Ballet became firmly established in Australia in the early 1900's soon after visits by the ballerinas Adeline Genee of Denmark and Anna Pavlova of Russia. Pavlova was the one in particular that inspired Misha Burlakov and Louise Lightfoot to found the first Australian Ballet Company. Many dancers who visited Australia while touring stayed on to form companies of their own. The best known include: Helene Kirsova, Edouard Borovansky, and the Austrian-born Gertrud Bodenwieser. The Australian Ballet opened in November 1962 for its first season. Among the most famous people linked with the company are Sir Robert Helpmann, Anne Woolliams, and Marilyn Jones. The first professional ballet company in New Zealand was founded in 1953 by the Danish dancer Poul Gnatt. The New Zealand Ballet Trust, formed in 1960 and renamed the Royal New Zealand Ballet in 1984, performs both classical and modern ballets (Ballet History, 2006).
During the mid-1900's, many choreographers founded their works on dramatic action. The Pillar of Fire (1942), by Antony Tudor of the United Kingdom, told a story of rebellion and repentance. Fancy Free (1944), by the American choreographer Jerome Robbins, featured three sailors that were looking for fun in New York City. In Germany, John Cranko created full-length ballets for the Stuttgart Ballet based on plots from works by William Shakespeare and Alexander Pushkin. Today, many choreographers prefer to exhibit dancing without a story. It is done either as an expression of the music or as a study in a particular style of movement. It is thought that the greatest influence in this type of ballet was George Balanchine of the New York City Ballet. His works included a series of collaborations with the Russian-born composer Igor Stravinsky. He also created choreography for more romantic music, such as Vienna Waltzes (1977). Sir Frederick Ashton of the United Kingdom's Royal Ballet also choreographed non-dramatic ballets, such as Symphonic Variations (1946) and Monotones (1966). Exceptional teachers of the art of ballet during the 1900's have included the Irish-born Dame Ninette de Valois, founder of the company that eventually became the Royal Ballet; the Polish-born British ballet director Dame Marie Rambert; and the gifted Russian-British teacher Vera Volkova (Ballet History, 2006).

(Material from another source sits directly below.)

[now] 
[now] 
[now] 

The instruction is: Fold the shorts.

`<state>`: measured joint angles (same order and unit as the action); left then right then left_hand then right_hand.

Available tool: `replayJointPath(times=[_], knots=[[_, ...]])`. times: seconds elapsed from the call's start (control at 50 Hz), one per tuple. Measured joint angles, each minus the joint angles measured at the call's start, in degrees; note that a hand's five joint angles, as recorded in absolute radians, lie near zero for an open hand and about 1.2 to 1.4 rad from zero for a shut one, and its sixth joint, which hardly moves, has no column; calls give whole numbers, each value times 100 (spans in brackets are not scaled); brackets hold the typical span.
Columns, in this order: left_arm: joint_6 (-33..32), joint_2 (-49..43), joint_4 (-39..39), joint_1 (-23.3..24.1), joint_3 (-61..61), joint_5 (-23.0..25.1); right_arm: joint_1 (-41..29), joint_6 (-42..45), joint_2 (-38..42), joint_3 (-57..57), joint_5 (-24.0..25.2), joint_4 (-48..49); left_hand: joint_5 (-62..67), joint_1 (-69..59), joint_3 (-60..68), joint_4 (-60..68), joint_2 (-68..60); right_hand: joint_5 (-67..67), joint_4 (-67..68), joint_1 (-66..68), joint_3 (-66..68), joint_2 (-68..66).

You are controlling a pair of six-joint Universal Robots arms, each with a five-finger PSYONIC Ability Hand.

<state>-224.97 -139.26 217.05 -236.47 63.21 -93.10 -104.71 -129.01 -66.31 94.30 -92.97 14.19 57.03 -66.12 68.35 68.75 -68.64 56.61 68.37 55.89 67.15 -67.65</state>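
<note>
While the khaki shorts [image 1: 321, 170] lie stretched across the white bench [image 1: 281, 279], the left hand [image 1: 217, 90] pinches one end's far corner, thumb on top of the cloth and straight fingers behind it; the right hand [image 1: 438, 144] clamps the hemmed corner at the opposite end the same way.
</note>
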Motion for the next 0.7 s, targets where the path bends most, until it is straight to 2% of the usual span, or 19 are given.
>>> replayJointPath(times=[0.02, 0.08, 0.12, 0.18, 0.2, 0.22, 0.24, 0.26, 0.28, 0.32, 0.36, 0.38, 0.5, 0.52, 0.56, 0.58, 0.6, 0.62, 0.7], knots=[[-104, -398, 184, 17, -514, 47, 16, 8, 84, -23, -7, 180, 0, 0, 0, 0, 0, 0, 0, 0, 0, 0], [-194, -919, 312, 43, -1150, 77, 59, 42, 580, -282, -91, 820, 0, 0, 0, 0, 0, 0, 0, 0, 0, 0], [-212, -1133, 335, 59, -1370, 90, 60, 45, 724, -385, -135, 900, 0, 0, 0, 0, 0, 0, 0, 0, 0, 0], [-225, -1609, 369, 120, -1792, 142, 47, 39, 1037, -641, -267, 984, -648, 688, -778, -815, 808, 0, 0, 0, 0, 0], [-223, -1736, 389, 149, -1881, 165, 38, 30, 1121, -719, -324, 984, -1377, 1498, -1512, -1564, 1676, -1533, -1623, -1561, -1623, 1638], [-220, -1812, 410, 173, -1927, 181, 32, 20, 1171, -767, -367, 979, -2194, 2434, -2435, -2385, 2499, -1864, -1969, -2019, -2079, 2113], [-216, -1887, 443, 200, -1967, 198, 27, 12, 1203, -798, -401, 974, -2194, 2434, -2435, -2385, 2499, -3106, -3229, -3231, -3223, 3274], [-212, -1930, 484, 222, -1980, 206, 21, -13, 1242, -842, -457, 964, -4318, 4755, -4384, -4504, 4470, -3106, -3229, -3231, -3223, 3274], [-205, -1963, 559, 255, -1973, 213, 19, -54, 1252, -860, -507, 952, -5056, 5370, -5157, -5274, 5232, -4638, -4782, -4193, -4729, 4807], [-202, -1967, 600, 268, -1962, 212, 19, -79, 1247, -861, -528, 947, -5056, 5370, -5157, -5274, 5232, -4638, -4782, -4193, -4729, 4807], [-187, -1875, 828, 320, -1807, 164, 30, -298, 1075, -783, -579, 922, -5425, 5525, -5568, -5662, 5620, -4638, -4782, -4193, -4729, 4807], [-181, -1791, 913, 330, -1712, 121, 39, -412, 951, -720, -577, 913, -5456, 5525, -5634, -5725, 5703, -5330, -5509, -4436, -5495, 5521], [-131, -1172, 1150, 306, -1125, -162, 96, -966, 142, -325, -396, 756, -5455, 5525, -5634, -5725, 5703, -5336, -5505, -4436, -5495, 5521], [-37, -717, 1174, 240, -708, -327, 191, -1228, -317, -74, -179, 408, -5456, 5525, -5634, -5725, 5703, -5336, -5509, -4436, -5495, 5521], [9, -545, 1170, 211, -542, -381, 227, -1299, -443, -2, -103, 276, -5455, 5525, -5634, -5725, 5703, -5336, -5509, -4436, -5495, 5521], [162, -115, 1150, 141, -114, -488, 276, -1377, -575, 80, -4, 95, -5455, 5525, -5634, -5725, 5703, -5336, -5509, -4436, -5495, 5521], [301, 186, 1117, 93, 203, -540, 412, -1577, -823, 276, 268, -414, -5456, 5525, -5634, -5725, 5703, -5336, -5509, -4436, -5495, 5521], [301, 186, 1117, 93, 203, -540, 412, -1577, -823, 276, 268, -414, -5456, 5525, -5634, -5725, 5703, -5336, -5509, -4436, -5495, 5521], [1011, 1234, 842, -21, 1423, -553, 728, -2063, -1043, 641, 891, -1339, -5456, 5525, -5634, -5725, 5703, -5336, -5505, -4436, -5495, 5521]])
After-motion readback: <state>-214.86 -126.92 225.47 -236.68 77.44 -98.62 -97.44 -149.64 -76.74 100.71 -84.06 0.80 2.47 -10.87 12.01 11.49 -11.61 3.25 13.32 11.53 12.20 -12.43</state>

Contemporary ballets are seen as showing a wide variety of different styles. It was during the 1970's, that some ballet companies began to perform modern dance works. It was during this time at most choreography settled into a formula. It was also during this time that the idea of pure dance also grew in popularity. It was in the 1930s that the symphonic ballet was created. This aimed to express the musical content of symphonies by the German composers Ludwig Van Beethoven and Johannes Brahms. Balanchine also began to create plot less ballets in which the primary motivation was movement to music. His ballet Jewels done in 1967 is considered the first evening-length ballet of this type (History of Ballet, n.d.).

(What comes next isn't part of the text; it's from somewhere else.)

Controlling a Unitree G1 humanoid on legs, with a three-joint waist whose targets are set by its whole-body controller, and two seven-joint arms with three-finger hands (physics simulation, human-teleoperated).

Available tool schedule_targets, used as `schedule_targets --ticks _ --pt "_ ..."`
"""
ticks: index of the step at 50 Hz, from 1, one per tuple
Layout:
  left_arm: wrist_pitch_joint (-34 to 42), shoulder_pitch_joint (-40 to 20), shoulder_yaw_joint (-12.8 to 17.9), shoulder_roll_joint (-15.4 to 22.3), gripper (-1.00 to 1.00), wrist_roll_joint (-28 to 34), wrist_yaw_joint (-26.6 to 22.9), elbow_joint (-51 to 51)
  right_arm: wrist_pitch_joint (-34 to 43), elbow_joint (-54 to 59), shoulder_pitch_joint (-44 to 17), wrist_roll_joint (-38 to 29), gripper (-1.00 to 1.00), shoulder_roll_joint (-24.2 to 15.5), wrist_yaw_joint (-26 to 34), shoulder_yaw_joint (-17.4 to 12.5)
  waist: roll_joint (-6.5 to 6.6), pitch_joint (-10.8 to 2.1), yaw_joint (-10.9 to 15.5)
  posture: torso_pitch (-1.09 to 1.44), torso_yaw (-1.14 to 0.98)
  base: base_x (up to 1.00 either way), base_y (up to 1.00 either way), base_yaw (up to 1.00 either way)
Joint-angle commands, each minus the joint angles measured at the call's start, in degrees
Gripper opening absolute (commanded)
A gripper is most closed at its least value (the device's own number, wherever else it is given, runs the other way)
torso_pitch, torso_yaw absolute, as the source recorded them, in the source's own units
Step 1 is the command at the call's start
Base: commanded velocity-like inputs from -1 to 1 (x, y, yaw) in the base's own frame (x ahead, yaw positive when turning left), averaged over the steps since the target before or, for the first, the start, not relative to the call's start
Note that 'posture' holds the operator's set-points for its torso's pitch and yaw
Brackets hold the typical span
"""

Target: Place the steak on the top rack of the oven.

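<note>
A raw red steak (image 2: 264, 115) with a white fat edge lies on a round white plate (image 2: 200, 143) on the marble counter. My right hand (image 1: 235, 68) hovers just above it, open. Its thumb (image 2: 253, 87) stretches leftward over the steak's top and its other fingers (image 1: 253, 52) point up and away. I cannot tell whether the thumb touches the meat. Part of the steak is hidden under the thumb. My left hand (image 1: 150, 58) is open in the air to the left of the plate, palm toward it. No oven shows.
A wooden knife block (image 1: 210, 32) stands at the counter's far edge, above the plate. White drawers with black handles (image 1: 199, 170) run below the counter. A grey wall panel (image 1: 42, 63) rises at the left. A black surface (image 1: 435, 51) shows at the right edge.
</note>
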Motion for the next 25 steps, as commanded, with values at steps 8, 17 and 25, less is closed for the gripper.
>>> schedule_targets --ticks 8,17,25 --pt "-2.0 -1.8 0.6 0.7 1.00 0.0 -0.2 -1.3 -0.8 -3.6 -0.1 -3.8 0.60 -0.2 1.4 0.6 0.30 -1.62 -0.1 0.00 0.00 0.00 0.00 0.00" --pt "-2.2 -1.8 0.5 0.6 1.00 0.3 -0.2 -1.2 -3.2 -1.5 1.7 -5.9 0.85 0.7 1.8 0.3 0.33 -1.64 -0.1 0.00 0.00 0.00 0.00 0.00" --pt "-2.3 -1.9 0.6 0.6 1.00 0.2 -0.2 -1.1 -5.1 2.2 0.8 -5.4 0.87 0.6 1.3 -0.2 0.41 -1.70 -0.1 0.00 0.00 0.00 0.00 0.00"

In 1956 Russian ballet companies such as the Bolshoi and Kirov began performing in the West for the first time. The intense dramatic feeling and technical genius of the Russians made a tremendous impact. Russian influence on ballet still continues today, both through visits from Russian companies and the activities of defecting Soviet dancers. During this same time dance in general underwent an enormous upsurge in popularity beginning in the mid-1960s. Ballet also began to show the influence of a younger audience, in both themes and style. "The athleticism of dancing was enjoyed in much the same way as sports, and virtuosic steps were admired for their challenge and daring. Popular music such as rock and roll and jazz was used to accompany many ballets" (History of Ballet, n.d.).
Today's ballet collection offers great variety. New ballets and reconstructions and re-staging's of older ballets coexist with new works that have been created by modern-dance choreographers for ballet companies. Choreographers tend to experiment with both new and traditional forms and styles, and dancers constantly seek to extend their technical and dramatic range. The frequent tours of ballet companies allow audiences throughout the world to experience the full range of today's ballet activity (History of Ballet, n.d.).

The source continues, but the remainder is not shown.